Di zaman tokoh-tokoh terakhir ini mulailah berlainan cara agama, dari peribadatan misalnya melaksanakan shalat Tarawih 8 rakaat yang disangka lebih sesuai dengan sunnah, dimana sebelumnya dilakukan 20 rakaat seperti yang ditegaskan oleh ulama-ulama Syafi’i se alam Minangkabau. Dalam tradisi, ditolak melakukan meniga hari, hingga menseratus hati kematian, sebagai tradisi di daerah-daerah lain. Berikut ditolak pula Tarikat-tarikat Tasawuf sebagai yang dikembangkan oleh pembawa Islam dan ulama-ulama sebelum generasi mereka. Maka seketika itu terjadi pulalah pergolakan kaum muda dan kaum tua, timbul bantah membantah antara ulama muda dengan ulama-ulama yang tetap memakai faham lama.
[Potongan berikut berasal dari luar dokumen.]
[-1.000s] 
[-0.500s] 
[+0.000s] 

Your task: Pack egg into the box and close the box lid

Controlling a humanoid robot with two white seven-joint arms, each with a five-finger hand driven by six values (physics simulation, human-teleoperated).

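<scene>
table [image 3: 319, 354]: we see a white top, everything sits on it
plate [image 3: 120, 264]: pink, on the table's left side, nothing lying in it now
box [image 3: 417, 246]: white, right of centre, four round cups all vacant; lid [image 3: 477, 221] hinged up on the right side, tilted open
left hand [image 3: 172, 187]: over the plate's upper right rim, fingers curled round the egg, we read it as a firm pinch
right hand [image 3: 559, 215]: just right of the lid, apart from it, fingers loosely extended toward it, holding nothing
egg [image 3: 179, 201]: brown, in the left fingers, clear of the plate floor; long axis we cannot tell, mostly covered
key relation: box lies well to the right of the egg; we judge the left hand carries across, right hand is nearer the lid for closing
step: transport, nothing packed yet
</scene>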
Tokoh-tokoh terakhir ini yang memainkan peran dakwah sesuai dengan faham baru, berikut perjuangan melawan penjajah Belanda. Tokoh paling bungsu yang gaung perjuangannya menasional ialah H. Iljas ja’qub (Ilyas Yakub), pejuang besar yang sejati. Beliau ini pun pernah pula belajar agama Haji Abdul Jalil (angku Lumpo) yang tersebut. Sekian satu kepingan sejarah keemasan Islam di Bayang.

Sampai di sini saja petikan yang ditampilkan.